Tantor Media, ISBN 9781705276761, February 2021 (original publication April 2000)

I'm not sure it should really surprise me, but the Greeks, Romans, and other ancient cultures did a fair amount of paleontology.

Now, they didn't have our dating techniques, so while they had a good sense that Earth was old, and that the bones they found were from creatures that existed before us and were now gone, they had no idea how old, and didn't necessarily have a good sense of what came before what.

They also couldn't reliably tell what bones belonged with which other bones in the more jumbled and confused fossil sites. Earthquakes exposed a lot of fossils, but also jumbled them together.

Tuesday, October 8, 2024

Constituent Service: A Third District Story, by John Scalzi (author), Amber Benson (narrator)
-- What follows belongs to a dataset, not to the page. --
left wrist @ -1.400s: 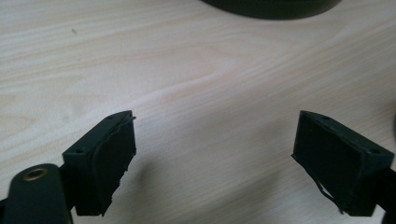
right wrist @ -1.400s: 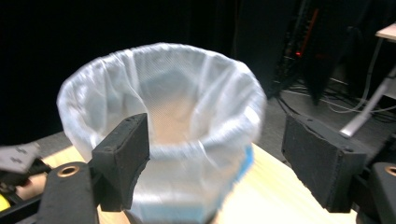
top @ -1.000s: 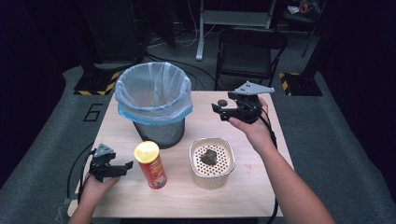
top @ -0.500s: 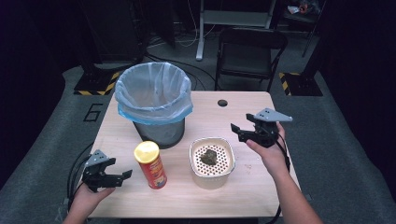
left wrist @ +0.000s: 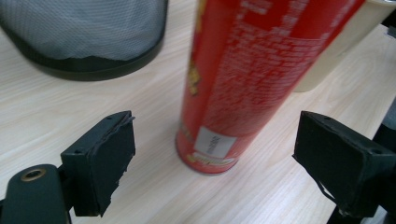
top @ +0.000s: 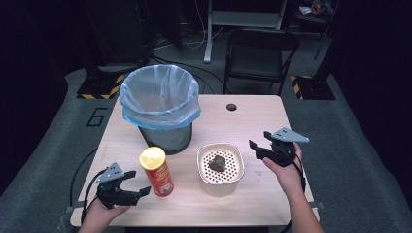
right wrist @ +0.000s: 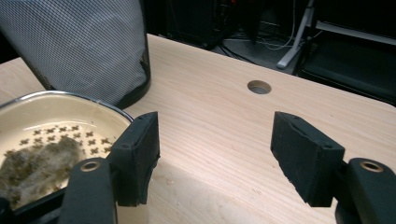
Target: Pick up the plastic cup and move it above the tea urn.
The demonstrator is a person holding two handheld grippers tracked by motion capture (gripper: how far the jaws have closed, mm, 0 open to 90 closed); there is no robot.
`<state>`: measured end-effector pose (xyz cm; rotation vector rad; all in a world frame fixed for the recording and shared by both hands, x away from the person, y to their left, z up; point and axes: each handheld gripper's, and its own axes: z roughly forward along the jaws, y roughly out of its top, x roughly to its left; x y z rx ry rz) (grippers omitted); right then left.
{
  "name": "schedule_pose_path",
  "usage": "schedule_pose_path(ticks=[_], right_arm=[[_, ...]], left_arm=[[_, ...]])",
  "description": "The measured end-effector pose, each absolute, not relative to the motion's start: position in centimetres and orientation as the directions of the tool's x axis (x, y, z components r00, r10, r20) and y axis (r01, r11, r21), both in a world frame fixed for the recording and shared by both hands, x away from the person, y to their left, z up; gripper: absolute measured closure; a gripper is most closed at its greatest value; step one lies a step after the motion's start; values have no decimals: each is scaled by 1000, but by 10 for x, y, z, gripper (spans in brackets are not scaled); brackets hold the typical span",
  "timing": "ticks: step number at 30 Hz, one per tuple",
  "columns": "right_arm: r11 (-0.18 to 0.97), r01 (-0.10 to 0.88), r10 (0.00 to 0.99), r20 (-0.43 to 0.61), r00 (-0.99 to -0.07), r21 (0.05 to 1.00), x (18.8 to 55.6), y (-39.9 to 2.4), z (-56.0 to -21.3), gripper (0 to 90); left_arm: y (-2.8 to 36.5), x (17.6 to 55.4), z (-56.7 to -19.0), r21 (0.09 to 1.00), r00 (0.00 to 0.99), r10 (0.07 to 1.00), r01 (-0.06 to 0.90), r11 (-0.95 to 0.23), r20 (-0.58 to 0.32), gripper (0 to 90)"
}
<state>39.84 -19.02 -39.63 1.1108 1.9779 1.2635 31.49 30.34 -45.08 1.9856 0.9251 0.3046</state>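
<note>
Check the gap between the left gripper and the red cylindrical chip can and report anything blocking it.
Nothing visible blocks it. The left gripper has its jaws open and faces the red cylindrical chip can, with bare light wooden table between them. The black mesh bin stands off to one side.

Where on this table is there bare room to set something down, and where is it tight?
The widest free patch is the far right of the table, around the cable hole, between the bin and the right edge. It is crowded along the near middle, where the red can and the cream strainer bowl stand between the left gripper and right gripper.
</note>
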Motion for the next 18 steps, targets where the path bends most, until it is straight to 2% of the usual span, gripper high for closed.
schedule_pose_path(ticks=[18], right_arm=[[178,399,888,29,-460,899,387,-217,-426,320]], left_arm=[[274,333,-462,828,710,690,467,-309,-143,133]])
Audible Audio, October 2024

Ashley Perrin is the fresh out of college new hire as the community services liaison for the city's Third District--the only district where the human citizens are the minority. The majority are aliens from a wide variety of alien worlds.

This includes all her coworkers in the Third District office, one of whom is a potted plant, whose assistant is very froglike in appearance. Oh, and she and her coworkers will go out for karaoke night. She'll have to sing. It's the traditional initiation.

But first, there's her first round of complaints and service requests.

Monday, October 7, 2024

Ecdysis (Orville Nesbit Mysteries #1), by Debra Doyle & James D. Macdonald

 

James D. Macdonald, Smashwords, ISBN 2940011288968, May 2011

Phil Paran is a police detective, investigating the latest in a string of serial killings. It's especially nasty, with the victims, always young women working as strippers, found dead and completely stripped of their skin. Remarkably neatly, too; very little blood found.